According to the UK's National Health Service, "Athlete’s foot is very contagious and can be spread through direct and indirect contact."[27] The disease may spread to others directly when they touch the infection. People can contract the disease indirectly by coming into contact with contaminated items (clothes, towels, etc.) or surfaces (such as bathroom, shower, or locker room floors). The fungi that cause athlete's foot can easily spread to one's environment. Fungi rub off of fingers and bare feet, but also travel on the dead skin cells that continually fall off the body. Athlete's foot fungi and infested skin particles and flakes may spread to socks, shoes, clothes, to other people, pets (via petting), bed sheets, bathtubs, showers, sinks, counters, towels, rugs, floors, and carpets.

When the fungus has spread to pets, it can subsequently spread to the hands and fingers of people who pet them. If a pet frequently gnaws upon itself, it might not be fleas it is reacting to, it may be the insatiable itch of tinea.

One way to contract athlete's foot is to get a fungal infection somewhere else on the body first. The fungi causing athlete's foot may spread from other areas of the body to the feet, usually by touching or scratching the affected area, thereby getting the fungus on the fingers, and then touching or scratching the feet. While the fungus remains the same, the name of the condition changes based on where on the body the infection is located. For example, the infection is known as tinea corporis ("ringworm") when the torso or limbs are affected or tinea cruris (jock itch or dhobi itch) when the groin is affected. Clothes (or shoes), body heat, and sweat can keep the skin warm and moist, just the environment the fungus needs to thrive.

Risk factors

Besides being exposed to any of the modes of transmission presented above, there are additional risk factors that increase one's chance of contracting athlete's foot. Persons who have had athlete's foot before are more likely to become infected than those who have not. Adults are more likely to catch athlete's foot than children. Men have a higher chance of getting athlete's foot than women.[28] People with diabetes or weakened immune systems[28] are more susceptible to the disease. HIV/AIDS hampers the immune system and increases the risk of acquiring athlete's foot. Hyperhidrosis (abnormally increased sweating) increases the risk of infection and makes treatment more difficult.[29]

Diagnosis

A
Microscopic view of cultured athlete's foot fungus

When visiting a doctor, the basic diagnosis procedure applies. This includes checking the patient's medical history and medical record for risk factors,[14] a medical interview during which the doctor asks questions (such as about itching and scratching), and a physical examination.[14] Athlete's foot can usually be diagnosed by visual inspection of the skin and by identifying less obvious symptoms such as itching of the affected area.

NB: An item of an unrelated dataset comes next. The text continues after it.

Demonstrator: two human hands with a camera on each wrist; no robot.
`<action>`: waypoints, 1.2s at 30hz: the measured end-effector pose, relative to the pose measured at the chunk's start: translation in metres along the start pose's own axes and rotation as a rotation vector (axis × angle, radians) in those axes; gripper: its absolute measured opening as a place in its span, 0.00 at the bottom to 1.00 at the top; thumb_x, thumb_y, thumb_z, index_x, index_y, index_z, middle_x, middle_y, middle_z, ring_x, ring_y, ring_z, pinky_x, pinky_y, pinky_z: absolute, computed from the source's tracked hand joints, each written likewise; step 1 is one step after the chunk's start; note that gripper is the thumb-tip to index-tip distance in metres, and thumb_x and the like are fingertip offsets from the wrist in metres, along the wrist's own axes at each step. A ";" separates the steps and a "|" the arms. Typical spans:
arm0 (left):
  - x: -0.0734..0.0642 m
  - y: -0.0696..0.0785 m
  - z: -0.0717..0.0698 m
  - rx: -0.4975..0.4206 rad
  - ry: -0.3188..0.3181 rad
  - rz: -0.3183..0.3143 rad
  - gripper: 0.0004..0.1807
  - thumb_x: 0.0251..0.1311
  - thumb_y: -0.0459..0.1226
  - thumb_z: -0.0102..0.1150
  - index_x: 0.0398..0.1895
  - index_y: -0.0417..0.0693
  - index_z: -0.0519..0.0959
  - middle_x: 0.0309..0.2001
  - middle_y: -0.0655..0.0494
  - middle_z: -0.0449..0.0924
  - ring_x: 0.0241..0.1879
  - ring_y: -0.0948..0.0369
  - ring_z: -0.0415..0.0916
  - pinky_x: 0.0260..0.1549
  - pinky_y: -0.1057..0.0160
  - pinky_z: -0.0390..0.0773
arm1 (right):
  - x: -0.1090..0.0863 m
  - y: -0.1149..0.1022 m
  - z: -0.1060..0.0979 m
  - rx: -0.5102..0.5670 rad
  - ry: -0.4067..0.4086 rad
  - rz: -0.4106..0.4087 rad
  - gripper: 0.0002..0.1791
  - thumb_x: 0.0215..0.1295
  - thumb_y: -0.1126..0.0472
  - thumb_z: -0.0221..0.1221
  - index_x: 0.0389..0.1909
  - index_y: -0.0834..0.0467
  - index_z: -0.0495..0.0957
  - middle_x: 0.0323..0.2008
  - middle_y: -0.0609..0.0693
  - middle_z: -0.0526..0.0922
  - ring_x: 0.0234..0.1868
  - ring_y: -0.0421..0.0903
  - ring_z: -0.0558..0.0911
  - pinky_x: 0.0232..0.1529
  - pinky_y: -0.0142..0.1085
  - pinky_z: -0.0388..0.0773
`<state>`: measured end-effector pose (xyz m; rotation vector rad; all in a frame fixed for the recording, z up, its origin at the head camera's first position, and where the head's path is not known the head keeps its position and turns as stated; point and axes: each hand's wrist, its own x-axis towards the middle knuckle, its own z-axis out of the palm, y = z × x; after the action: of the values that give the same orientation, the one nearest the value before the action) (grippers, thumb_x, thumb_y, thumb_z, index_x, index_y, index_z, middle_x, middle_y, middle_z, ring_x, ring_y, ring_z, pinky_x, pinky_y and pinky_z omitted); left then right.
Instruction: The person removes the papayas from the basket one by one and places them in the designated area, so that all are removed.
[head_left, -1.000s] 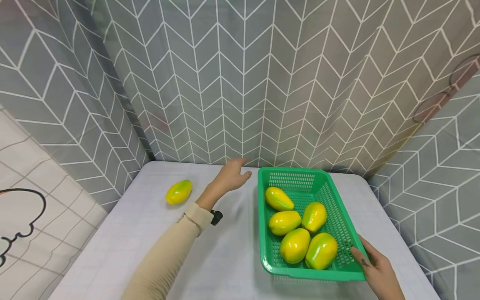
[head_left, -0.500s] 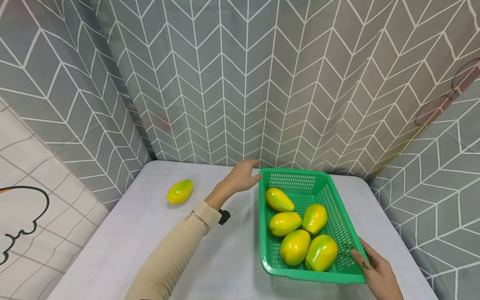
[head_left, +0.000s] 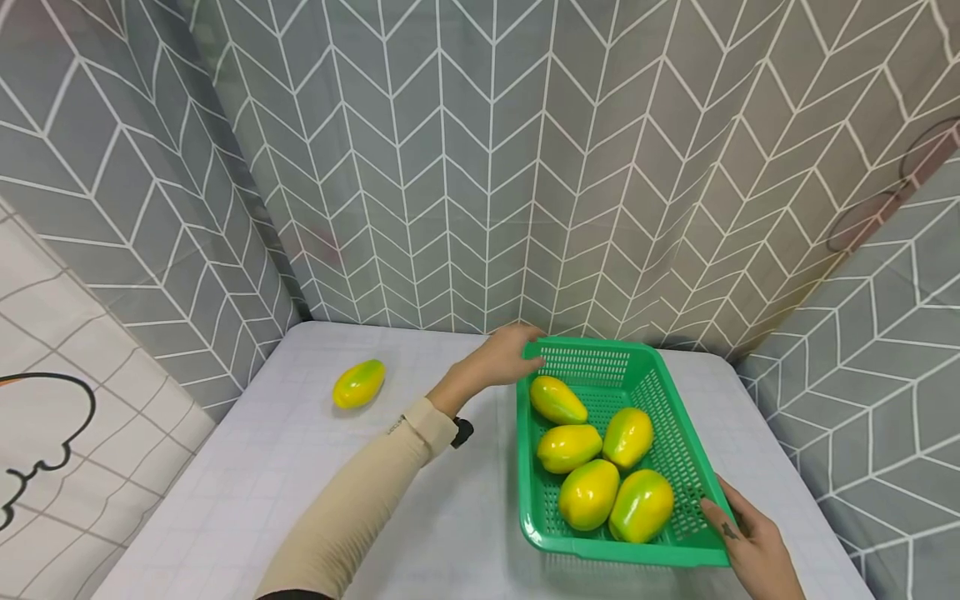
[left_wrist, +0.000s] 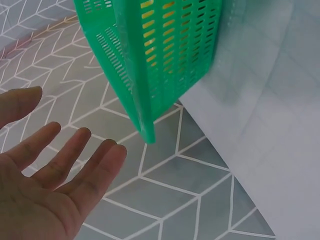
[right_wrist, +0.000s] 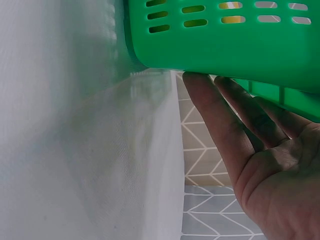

If the diagnosis is uncertain, direct microscopy of a potassium hydroxide preparation of a skin scraping (known as a KOH test) can confirm the diagnosis of athlete's foot and help rule out other possible causes, such as candidiasis, pitted keratolysis, erythrasma, contact dermatitis, eczema, or psoriasis.[16][26][30] Dermatophytes known to cause athlete's foot will demonstrate multiple septate branching hyphae on microscopy.[16]

A Wood's lamp (black light), although useful in diagnosing fungal infections of the scalp (tinea capitis), is not usually helpful in diagnosing athlete's foot, since the common dermatophytes that cause this disease do not fluoresce under ultraviolet light.[17]

Prevention

There are several preventive foot hygiene measures that can prevent athlete's foot and reduce recurrence. Some of these include keeping the feet dry, clipping toenails short; using a separate nail clipper for infected toenails; using socks made from well-ventilated cotton or synthetic moisture wicking materials (to soak moisture away from the skin to help keep it dry); avoiding tight-fitting footwear, changing socks frequently; and wearing sandals while walking through communal areas such as gym showers and locker rooms.[11][16][31]

According to the Centers for Disease Control and Prevention, "Nails should be clipped short and kept clean. Nails can house and spread the infection."[32] Recurrence of athlete's foot can be prevented with the use of antifungal powder on the feet.[16]

The fungi (molds) that cause athlete's foot require warmth and moisture to survive and grow. There is an increased risk of infection with exposure to warm, moist environments (e.g., occlusive footwear—shoes or boots that enclose the feet) and in shared humid environments such as communal showers, shared pools, and treatment tubs.[20] Chlorine bleach is a disinfectant and common household cleaner that kills mold. Cleaning surfaces with a chlorine bleach solution prevents the disease from spreading from subsequent contact. Cleaning bathtubs, showers, bathroom floors, sinks, and counters with bleach helps prevent the spread of the disease, including reinfection.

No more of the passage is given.